Sadly, this means that certain F-1 student visa applicants will be impacted by this change, including those undertaking an English language study program. The U.S. Citizenship and Immigration Services has said that such programs are required to be accredited under the Accreditation of English Language Training Programs Act.

Additionally, this change will impact F-1 students applying for a 24-month science, technology, engineering and mathematics (STEM) optional practical training (OPT) extension, because government regulations now require use of a degree from an accredited, Student and Exchange Visitor Program (SEVP) certified school to receive a STEM OPT extension.

The regulations make clear that the school must be accredited at the time of the application (the date of the designated school official’s (DSO) recommendation on the Form I-20, Certificate of Eligibility for Nonimmigrant Student Status).


What happens next?


Students who have been impacted by this change will receive notification letters from SEVP informing them that their schools’ certification has been withdrawn.

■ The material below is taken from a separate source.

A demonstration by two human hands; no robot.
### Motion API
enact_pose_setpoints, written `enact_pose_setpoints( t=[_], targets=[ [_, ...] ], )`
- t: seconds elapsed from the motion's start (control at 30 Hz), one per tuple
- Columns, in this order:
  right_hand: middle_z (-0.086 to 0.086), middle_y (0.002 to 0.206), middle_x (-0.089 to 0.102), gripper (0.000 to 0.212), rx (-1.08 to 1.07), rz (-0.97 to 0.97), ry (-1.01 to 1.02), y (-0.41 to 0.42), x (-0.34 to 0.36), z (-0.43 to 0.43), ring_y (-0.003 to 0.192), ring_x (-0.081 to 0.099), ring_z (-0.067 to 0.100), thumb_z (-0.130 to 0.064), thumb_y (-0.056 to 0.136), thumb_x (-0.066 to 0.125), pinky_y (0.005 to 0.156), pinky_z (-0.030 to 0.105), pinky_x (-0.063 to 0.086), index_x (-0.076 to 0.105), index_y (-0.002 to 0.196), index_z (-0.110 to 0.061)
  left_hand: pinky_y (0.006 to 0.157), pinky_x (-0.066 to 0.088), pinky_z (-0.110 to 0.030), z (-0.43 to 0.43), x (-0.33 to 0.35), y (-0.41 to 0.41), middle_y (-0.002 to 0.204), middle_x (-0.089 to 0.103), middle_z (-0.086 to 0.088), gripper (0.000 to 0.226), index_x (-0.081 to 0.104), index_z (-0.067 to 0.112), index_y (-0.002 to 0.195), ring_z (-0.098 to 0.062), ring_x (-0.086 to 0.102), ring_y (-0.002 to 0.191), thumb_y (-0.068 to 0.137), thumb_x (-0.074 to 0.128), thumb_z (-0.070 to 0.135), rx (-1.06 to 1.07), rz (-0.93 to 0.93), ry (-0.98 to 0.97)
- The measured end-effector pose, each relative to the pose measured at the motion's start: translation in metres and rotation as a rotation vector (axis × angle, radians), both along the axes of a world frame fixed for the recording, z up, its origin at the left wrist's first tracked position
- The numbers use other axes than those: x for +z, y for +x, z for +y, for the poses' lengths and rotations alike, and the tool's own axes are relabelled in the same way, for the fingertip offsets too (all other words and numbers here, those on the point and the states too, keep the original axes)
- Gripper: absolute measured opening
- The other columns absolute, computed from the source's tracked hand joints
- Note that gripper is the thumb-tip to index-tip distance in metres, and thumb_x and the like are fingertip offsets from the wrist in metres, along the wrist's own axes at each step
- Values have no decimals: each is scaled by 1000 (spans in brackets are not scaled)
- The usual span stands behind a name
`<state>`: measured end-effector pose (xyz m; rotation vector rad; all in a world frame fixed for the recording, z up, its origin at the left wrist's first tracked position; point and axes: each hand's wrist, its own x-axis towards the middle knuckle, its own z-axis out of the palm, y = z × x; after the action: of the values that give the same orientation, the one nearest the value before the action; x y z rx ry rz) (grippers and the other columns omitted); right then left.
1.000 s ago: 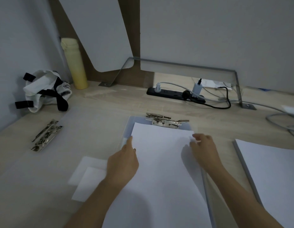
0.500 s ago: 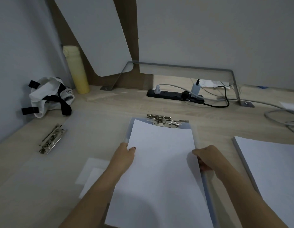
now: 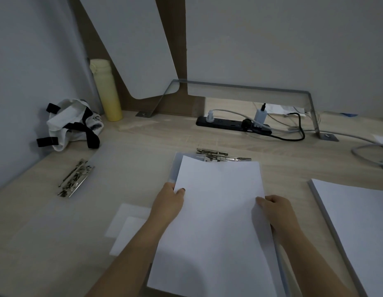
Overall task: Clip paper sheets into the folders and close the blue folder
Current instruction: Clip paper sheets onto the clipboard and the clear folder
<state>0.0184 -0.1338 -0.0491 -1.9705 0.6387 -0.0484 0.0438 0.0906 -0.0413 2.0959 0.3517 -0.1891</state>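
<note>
Hands pinch the paper sheets (image 3: pixel 218 211): left hand (image 3: pixel 169 202) and right hand (image 3: pixel 274 211) each grip a side edge. Beyond the fingertips, the metal clip (image 3: pixel 223 156) could crumple a skewed top edge.

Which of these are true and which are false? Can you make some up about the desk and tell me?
1. Both hands hold the paper stack. True: left hand and right hand grip its sides.
2. The yellow bottle lies flat. False: it stands upright.
3. The paper's top edge reaches the metal clip. True.
4. The power strip has nothing plugged in. False: several plugs sit in it.
5. The bag is red. False: it is white with black straps.
</note>
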Motion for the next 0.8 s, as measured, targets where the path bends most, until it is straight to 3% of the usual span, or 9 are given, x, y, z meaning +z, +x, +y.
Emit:
enact_pose_setpoints(
  t=[0.07,0.13,0.23,0.53,0.67,0.73,0.8],
  targets=[
    [2,51,29,39,-4,8,-17,1,-2,0,51,28,19,-10,86,52,53,28,22,31,53,-15,73,39,-31,-2,1,2,103,60,-17,29,51,4,111,-31,59,93,94,43,25,-16,15,104],
    [4,53,31,35,-1,19,-24,2,-3,-1,53,30,19,-10,86,52,54,28,23,34,56,-12,81,41,-32,-4,5,0,116,60,-14,33,46,5,120,-31,58,106,96,39,27,-44,21,256],
    [10,61,37,23,-3,25,-10,2,-5,-2,61,36,21,-10,85,53,61,30,27,43,65,-8,84,41,-33,-6,6,-3,118,59,-12,32,43,7,120,-31,57,108,98,36,29,-73,4,392],
    [13,66,49,23,-34,13,19,2,-8,-2,64,45,23,-12,86,54,64,31,34,59,66,-2,75,36,-31,-6,2,-9,104,63,-10,28,43,10,117,-30,59,96,99,34,30,-53,-86,412],
    [4,55,43,34,-67,-33,-43,3,-9,1,54,40,20,-14,89,51,55,29,29,46,55,-13,70,36,-30,-8,-1,-6,77,51,2,21,43,12,106,-23,50,78,98,36,30,-15,-147,334],
    [9,73,59,20,-72,-39,-88,3,-9,5,71,54,27,-20,91,50,66,33,39,62,79,-8,69,35,-30,-8,-3,-4,81,51,1,21,43,11,106,-24,51,78,98,36,30,2,-163,306],
    [14,99,66,26,-96,-31,-132,2,-8,10,96,58,34,-23,91,48,81,39,43,62,105,-6,70,37,-31,-8,-4,-3,90,54,-4,22,45,10,106,-26,54,83,97,38,29,18,-183,301]
  ],
)
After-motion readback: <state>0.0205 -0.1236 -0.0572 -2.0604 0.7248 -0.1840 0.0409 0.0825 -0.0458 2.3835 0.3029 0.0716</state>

USCIS has said that students who are enrolled at an ACICS-accredited school should contact their DSOs immediately to understand how this loss of accreditation will impact their status and/or immigration benefits.

To make matters worse, schools accredited by ACICS will not be able to issue program extensions, and students will only be allowed to finish their current session if the ACICS-accredited school chooses to voluntarily withdraw its certification or if is withdrawn by SEVP.

If a student’s ACICS-accredited school can provide evidence of a Department of Education recognized accrediting agency or evidence in lieu of accreditation within the allotted timeframe, the student may remain at the school to complete their program of study.


Requests for Evidence Imminent for I-539 Extend/Change of Status


The U.S. Citizenship and Immigration Services (USCIS) will be issuing requests for evidence (RFEs) to individuals who filed Form I-539, Application to Extend/Change Nonimmigrant Status, on or after August 19, 2022, requesting a change of status or reinstatement to attend an ACICS-accredited English language study program.

Once the individual receives the RFE, they will be given the opportunity to provide evidence in response, such as documentation showing that the English language study program they are seeking to enroll in meets the accreditation requirements.

If the student does not submit a new Form I-20 from a school accredited by an entity recognized by the Department of Education, USCIS will deny a change of status or reinstatement request.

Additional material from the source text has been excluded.